C'est l'argent qui fait la guerre, e i soldi fanno pure i festival: le nozze con i fichi secchi non risolvono, al limite tamponano. Però i soldi, se pure ci fossero, non basterebbero in assenza di un progetto chiaro, lungimirante e originale. Un progetto che stento a intravvedere nell'attuale gestione dei tre festival – Tff, Lovers e CinemAmbiente – affidati al Museo del Cinema. Un osservatore esterno ha semmai l'impressione che, al di là delle dichiarazioni formali, i vertici del Museo – e in particolare il Comitato di gestione - non abbiano una strategia di largo respiro per le tre manifestazioni; e anzi le considerino un fardello scomodo e indesiderato, un costo da alleggerire. Ripeto, non è solo questione di soldi: è innanzi tutto un problema di coesione interna, di fiducia reciproca, di spirito di squadra. La scollatura fra “quelli del Museo” e “quelli dei festival” è una sensazione diffusa. Di certo non aiutano a distendere il clima le ricorrenti voci di un progetto per “accorpare” Lovers, e magari CinemAmbiente, al Tff. Voci, mi auguro, prive di qualsiasi fondamento: ma che alimentano malumori, inquietudini, rivalità intestine.
Va detto che il direttore Stefano Francia non rinuncia all'ottimismo, almeno sul versante finanziario: il nuovo assessore Rosanna Purchia ha stretti e calorosi rapporti con Franceschini, ed è lecito augurarsi che convinca in un ragionevolmente prossimo futuro il ministro a mettersi una mano sul cuore e una sul portafogli, per rimpannucciare il Tff, magari tramite il Fus.
Di sicuro Francia e la sua squadra hanno le qualità e la volontà per fare meglio e di più: ma oggi li mandiamo a sfidare i grandi festival europei con un budget risicato e nessun piano preciso, come i nostri alpini in Russia con le scarpe di cartone. Il team del Festival risponde alle ristrettezze con la creatività: per dire, l'omaggio a Joana Hadjithomas e Khalil Joreige è senz'altro accurato, inedito e interessante. Ma volete mettere le grandi retrospettive del passato – la Nouvelle Vague, il New Cinema inglese, Chabrol... - che producevano pubblicazioni ancora oggi fondamentali per qualsiasi studioso di cinema?

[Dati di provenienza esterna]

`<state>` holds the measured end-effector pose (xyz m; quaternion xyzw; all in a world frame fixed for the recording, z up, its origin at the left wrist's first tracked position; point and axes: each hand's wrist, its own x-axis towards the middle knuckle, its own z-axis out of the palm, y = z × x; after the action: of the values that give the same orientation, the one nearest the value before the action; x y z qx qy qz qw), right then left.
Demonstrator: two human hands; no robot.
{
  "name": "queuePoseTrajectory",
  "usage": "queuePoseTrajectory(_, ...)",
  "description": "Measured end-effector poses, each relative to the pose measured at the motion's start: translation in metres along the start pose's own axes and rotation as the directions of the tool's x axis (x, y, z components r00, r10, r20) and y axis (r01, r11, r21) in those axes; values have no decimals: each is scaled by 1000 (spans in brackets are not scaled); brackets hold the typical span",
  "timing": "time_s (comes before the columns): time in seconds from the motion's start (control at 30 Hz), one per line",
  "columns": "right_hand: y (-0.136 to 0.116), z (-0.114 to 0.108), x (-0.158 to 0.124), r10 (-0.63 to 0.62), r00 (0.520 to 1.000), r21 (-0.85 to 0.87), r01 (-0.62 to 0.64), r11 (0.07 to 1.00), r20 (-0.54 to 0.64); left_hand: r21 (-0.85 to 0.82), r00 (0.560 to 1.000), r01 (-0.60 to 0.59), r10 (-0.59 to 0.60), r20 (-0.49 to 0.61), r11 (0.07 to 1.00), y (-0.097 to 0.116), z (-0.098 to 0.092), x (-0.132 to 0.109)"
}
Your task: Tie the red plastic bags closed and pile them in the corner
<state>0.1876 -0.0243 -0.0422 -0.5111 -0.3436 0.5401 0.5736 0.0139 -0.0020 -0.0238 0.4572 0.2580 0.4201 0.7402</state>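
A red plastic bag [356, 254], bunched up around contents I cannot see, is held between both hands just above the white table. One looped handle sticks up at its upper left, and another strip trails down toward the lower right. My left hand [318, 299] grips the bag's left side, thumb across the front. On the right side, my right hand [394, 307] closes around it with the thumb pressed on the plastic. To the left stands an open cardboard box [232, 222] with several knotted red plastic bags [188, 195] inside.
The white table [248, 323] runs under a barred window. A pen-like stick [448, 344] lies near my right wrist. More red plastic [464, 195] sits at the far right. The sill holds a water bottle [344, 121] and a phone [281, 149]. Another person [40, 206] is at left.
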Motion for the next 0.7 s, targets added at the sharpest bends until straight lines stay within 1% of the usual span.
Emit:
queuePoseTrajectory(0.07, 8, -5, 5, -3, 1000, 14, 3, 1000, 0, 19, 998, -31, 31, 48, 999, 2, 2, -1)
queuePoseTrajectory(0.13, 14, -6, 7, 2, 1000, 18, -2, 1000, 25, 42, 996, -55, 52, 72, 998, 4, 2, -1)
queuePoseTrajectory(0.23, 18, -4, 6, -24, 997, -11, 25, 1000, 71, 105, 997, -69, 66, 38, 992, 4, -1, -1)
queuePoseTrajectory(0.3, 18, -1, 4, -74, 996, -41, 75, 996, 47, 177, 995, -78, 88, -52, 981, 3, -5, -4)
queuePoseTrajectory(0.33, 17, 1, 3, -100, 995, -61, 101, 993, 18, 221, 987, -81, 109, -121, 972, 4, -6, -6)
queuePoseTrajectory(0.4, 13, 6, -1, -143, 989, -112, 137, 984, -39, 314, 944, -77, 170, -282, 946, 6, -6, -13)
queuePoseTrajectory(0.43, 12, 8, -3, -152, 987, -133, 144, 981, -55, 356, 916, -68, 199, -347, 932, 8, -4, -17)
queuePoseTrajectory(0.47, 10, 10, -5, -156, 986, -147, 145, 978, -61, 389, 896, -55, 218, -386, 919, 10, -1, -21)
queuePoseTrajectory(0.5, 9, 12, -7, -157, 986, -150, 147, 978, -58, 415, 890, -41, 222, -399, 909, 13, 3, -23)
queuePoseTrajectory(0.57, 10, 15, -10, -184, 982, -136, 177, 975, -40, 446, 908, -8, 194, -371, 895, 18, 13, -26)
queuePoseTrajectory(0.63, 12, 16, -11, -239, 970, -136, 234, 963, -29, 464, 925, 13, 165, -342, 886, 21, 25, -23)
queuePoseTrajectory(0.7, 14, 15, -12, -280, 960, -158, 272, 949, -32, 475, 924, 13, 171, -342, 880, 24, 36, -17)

Stretto fra le risorse limitate e le aspettative della politica ossessionata dalla visibilità e dalle "ricadute sul territorio", il Tff oggi resta impantanato fra due modelli difficilmente conciliabili: quello originario, che fu di Cinema Giovani, del festival ricerca e innovazione, e quello più pop e scintillante di divi & dive. Nell'inane tentativo di accontentare tutti, e tutti scontentando.
E' mia sommessa opinione che nel “sistema cinema” torinese si siano creati alcuni nodi che è urgente sciogliere, e questo è il compito di una politica che rinunci una buona volta ai giochetti di potere e intervenga con scienza e coscienza per ristabilire un'armonia, non soltanto finanziaria, che le ultime convulse stagioni della Mole hanno incrinato. Se fra i pubblici amministratori c'è qualche cervello che ben pensa, batta un colpo prima che sia troppo tardi.